Mrs Lea Wilson said: “The case has been really hard work, it’s been quite emotional and quite draining at times but I just so strongly believe that Aidan deserves to be treated equally and seen equally and I would hate for him to grow up and become aware of this law and feel hurt by it, so I will keep fighting for him.”
However the British Pregnancy Advisory Service (BPAS) said women must have the right to “make difficult decisions in heart-breaking situations”.
Chief Executive of BPAS, Clare Murphy, said a change in the law would “force women to continue pregnancies with multiple anomalies to term and give birth where the chances of survival are unclear or unknown”.
She said the distinction between a fatal and non-fatal foetal abnormality is “not a clear white line” and women should be able to make difficult decisions in the “context of significant medical complexities”.

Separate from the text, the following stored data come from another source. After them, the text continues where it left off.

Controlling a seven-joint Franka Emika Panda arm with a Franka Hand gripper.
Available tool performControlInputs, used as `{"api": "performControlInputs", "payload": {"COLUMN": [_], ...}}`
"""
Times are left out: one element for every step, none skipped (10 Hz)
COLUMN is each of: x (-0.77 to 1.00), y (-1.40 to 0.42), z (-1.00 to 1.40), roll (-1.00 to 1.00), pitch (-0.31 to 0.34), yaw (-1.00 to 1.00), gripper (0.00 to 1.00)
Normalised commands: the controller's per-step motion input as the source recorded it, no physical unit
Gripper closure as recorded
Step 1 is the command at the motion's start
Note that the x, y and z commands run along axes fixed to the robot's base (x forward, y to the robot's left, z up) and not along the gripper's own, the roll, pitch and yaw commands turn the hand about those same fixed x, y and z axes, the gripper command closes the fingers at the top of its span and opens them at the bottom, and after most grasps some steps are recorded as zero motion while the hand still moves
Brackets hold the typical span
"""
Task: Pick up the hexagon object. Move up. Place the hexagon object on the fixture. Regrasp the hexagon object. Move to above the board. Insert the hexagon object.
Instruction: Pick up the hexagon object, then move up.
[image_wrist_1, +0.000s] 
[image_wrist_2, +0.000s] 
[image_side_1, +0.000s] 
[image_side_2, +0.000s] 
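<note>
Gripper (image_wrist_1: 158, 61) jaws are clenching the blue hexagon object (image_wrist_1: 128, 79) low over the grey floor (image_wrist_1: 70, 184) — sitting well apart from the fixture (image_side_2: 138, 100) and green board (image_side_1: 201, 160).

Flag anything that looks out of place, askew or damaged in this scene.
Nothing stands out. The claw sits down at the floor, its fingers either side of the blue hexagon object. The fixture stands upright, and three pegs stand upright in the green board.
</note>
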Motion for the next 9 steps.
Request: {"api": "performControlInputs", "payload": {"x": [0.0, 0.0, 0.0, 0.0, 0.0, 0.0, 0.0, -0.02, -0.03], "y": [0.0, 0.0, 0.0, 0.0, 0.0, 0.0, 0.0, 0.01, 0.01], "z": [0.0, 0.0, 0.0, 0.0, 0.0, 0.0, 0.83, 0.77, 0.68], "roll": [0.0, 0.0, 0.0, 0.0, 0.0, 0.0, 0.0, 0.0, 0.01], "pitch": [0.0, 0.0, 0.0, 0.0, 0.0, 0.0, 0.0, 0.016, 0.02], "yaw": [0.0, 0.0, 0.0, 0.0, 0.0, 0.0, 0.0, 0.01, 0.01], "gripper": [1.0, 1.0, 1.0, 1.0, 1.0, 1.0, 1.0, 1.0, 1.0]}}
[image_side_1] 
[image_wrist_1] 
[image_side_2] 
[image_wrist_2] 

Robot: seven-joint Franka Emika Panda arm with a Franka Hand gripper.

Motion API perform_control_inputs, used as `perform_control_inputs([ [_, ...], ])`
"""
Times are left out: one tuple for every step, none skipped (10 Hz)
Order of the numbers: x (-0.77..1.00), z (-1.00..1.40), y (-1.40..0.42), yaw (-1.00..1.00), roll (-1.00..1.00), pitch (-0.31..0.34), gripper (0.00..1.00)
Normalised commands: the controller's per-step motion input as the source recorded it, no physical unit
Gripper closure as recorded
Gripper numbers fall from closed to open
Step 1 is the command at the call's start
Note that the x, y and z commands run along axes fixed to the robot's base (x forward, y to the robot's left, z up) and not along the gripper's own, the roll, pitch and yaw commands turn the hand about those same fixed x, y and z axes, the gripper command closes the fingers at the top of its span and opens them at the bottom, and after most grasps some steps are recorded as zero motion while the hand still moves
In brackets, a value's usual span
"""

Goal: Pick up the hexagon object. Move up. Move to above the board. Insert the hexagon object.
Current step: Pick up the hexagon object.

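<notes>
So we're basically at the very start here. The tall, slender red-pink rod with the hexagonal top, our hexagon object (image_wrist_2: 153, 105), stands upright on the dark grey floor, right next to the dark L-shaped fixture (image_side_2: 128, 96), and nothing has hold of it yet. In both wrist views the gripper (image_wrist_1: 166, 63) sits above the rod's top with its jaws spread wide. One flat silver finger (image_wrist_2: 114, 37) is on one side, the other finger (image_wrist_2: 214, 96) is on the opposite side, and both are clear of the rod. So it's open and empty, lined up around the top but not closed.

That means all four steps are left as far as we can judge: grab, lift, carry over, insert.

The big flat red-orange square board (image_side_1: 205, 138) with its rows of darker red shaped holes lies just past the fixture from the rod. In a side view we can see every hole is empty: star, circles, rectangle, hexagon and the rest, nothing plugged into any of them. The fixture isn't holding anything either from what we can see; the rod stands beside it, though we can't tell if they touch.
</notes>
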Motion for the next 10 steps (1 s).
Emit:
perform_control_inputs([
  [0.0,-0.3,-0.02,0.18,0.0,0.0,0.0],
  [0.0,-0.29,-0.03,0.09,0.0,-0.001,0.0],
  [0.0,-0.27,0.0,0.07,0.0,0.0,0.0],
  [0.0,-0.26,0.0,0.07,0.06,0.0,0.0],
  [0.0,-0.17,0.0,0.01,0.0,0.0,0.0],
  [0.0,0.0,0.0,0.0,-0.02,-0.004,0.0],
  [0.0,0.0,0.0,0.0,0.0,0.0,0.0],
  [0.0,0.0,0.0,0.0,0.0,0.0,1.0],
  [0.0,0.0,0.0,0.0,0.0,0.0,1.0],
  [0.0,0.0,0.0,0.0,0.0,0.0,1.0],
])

Mrs Murphy said the current law gives women time to understand the implications of a diagnosis, and not feel rushed into a decision.
She said: “Conditions which are diagnosed later in pregnancy can be incredibly complex and very difficult for women and their partners. Women are the ones who are best placed in these circumstances to work out what is right for them in the context of their own lives.”
She said a women’s right to terminate a pregnancy “must be seen as separate” to a society that promotes equal rights for people with disabilities.